It is alarming that Unicef’s Future At Risk report states that by the end of October 2020, 94 million children had missed scheduled measles vaccine doses due to delayed vaccination campaigns in 26 countries. The secondary impacts of the pandemic risk doing untold damage. Overcoming this crisis requires us to work together.
I agree with Unicef that the UK must lead global efforts to strengthen health systems across the world. We must put people, not profit, at the heart of healthcare. I believe the UK must work with our international partners to promote policies which increase domestic resources to pay for quality healthcare. Provision of universal, accessible maternal and newborn health services must be a priority.
I also believe we must develop a cross-governmental, global health strategy. The UK Government has said it will use its G7 Presidency to promote global health, and I assure you I will hold it to account on this commitment.
We must also prioritise nutrition. Alarmingly, as Unicef states, an additional 6.7 million children were predicted to become severely acutely malnourished or wasted by the end of 2020. No child should face growing up with malnutrition.

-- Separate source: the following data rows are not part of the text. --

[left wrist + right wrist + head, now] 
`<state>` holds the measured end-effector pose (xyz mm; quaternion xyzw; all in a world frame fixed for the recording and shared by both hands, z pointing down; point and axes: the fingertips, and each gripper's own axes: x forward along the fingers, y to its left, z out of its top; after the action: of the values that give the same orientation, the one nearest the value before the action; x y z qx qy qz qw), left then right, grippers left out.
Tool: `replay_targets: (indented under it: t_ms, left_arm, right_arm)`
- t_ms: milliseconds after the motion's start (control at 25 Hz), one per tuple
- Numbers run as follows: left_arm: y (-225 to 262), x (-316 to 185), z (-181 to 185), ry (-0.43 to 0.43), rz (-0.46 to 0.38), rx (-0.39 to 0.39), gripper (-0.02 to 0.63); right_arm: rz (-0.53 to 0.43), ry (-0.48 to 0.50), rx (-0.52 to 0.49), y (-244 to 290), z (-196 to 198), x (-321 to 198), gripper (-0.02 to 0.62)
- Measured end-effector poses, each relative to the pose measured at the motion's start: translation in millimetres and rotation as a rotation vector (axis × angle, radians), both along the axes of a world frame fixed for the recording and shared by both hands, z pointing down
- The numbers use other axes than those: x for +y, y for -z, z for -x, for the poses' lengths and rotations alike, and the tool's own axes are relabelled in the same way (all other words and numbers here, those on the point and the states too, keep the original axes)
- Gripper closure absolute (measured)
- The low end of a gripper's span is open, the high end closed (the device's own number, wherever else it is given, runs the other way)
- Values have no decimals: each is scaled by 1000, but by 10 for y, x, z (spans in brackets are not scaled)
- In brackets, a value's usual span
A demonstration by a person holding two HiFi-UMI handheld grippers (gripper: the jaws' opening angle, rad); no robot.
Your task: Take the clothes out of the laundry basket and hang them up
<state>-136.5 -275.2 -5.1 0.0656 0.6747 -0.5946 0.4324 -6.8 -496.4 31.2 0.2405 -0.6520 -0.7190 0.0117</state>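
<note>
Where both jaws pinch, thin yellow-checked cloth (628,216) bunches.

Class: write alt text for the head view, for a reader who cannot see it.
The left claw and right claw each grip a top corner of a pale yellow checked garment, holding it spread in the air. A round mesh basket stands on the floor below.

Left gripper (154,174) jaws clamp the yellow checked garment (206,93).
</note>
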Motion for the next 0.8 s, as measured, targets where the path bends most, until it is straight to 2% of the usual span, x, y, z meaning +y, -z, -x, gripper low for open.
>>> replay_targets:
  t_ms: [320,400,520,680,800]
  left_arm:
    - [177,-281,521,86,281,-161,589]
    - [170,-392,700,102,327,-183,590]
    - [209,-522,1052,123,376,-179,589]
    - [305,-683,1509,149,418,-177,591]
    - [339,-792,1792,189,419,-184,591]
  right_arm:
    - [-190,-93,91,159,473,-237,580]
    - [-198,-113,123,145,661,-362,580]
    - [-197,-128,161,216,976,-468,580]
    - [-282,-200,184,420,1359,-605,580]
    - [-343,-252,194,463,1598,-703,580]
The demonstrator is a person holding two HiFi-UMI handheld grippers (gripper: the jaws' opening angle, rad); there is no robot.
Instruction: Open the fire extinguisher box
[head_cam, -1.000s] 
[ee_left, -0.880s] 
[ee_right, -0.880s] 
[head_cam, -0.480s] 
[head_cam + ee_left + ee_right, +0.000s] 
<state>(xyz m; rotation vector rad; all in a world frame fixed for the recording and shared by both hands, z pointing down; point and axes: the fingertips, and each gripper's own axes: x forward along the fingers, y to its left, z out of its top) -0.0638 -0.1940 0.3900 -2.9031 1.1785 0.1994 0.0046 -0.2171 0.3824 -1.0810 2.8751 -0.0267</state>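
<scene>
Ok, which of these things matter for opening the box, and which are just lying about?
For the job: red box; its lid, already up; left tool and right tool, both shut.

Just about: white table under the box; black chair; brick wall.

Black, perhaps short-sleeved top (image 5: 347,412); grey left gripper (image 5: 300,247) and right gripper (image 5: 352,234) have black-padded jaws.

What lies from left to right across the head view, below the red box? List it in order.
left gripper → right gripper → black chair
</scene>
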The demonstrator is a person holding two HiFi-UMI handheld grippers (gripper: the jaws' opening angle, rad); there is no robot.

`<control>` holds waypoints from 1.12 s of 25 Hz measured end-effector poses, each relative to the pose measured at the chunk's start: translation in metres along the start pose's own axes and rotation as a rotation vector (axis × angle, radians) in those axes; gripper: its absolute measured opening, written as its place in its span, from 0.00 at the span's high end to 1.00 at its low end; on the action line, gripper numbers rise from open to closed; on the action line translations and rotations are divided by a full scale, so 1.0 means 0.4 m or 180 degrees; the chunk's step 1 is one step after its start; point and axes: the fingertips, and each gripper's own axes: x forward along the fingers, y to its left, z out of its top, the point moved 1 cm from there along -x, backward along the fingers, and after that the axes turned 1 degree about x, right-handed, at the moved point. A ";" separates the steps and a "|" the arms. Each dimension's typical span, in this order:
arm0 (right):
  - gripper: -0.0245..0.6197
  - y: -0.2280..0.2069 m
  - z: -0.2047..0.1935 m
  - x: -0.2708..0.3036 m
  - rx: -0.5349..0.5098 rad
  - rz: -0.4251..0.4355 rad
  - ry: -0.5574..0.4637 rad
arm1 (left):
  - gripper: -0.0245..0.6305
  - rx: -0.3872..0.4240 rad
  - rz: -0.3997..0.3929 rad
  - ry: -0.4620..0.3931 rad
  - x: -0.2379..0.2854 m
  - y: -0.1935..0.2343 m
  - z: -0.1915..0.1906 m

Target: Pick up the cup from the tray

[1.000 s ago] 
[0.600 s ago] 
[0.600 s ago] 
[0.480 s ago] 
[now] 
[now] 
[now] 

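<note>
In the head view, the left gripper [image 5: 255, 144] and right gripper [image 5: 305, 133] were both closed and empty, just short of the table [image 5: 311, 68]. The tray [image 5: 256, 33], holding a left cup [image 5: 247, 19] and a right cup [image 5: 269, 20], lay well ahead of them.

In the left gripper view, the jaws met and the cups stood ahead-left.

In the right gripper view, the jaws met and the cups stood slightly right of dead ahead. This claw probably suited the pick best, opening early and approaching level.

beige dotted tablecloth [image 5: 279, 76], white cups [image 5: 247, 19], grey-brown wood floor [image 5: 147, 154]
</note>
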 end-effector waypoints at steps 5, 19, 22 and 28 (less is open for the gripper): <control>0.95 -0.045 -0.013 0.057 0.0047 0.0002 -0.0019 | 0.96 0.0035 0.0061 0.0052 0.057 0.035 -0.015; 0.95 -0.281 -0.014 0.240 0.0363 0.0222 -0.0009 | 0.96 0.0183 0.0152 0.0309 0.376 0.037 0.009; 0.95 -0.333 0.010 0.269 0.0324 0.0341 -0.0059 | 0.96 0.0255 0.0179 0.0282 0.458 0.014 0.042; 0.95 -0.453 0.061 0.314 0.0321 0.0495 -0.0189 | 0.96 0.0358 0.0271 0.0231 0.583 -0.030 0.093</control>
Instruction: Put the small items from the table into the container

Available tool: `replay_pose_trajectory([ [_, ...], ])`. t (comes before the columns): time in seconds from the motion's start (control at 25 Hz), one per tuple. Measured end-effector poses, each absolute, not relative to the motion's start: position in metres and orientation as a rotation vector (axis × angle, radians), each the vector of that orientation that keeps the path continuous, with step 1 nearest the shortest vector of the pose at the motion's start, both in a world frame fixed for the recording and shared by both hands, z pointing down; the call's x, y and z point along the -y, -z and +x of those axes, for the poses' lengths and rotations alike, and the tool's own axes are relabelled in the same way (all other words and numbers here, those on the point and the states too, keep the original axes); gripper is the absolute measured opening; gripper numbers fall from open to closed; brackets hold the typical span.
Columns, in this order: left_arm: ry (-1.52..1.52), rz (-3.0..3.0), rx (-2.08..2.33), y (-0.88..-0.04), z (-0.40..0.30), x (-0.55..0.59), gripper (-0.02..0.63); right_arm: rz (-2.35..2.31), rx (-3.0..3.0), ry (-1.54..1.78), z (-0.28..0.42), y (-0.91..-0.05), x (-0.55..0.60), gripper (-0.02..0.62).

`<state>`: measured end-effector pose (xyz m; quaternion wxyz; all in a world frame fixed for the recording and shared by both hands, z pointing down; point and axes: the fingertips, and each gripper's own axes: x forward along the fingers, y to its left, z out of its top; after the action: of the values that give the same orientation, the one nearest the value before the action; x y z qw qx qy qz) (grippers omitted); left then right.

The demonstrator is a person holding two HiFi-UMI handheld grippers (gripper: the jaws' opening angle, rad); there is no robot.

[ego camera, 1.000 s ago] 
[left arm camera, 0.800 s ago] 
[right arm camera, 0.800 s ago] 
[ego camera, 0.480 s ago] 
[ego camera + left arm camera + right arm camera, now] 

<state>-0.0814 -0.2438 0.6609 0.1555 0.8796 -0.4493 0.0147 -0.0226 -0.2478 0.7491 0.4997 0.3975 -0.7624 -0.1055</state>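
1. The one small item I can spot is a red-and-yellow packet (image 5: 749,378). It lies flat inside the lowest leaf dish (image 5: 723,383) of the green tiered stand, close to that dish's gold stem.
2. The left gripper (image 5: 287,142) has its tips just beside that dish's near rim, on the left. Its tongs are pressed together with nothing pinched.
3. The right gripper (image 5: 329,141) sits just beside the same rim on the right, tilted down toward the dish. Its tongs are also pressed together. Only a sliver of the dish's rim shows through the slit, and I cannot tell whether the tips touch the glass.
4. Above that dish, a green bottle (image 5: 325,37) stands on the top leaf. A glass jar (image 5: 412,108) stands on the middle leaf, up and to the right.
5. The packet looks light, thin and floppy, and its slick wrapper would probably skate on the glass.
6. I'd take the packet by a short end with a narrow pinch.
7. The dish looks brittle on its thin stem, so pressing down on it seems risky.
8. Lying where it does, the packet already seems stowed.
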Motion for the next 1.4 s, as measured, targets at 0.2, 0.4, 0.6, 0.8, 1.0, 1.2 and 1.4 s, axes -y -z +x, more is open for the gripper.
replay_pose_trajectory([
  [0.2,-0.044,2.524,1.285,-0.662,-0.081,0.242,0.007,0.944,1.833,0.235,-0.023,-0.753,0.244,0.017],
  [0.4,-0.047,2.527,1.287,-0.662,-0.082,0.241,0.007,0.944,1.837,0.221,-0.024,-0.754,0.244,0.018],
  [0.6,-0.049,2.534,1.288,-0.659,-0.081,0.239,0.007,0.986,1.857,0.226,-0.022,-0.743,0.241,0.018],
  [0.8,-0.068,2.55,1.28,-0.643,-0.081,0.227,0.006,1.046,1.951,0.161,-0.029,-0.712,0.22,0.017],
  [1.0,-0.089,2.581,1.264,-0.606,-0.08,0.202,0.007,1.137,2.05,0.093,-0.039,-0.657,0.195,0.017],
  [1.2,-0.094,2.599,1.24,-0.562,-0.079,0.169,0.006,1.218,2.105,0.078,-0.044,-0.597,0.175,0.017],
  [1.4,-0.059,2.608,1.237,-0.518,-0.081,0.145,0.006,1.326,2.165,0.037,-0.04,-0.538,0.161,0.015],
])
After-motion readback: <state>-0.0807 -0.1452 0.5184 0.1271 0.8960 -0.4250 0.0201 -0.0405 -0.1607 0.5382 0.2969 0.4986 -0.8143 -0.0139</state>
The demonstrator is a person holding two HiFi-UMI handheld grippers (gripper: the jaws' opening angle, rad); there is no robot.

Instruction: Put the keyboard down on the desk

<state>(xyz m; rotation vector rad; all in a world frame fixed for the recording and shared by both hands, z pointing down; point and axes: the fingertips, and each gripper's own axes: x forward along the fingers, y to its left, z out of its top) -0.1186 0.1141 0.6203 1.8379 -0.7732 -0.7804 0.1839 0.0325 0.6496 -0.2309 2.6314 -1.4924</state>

The UK’s 2013 Nutrition for Growth pledge expired in 2020, and it is vital that we renew and expand on this commitment. The UK Government has said it will provide an update on its approach to nutrition as soon as it is feasible, and I assure you I will monitor developments on this closely.
I completely agree with Unicef that the UK must continue to spend 0.7% of gross national income (GNI) on aid. I am very concerned about the UK Government’s decision to reduce aid spending to 0.5% of GNI in 2021, despite its manifesto pledge to maintain the 0.7% commitment.
The decision to reduce our aid spending commitment is not a necessity, and it will make it harder for the UK to create a safer, healthier world for us all. I will continue to oppose this decision.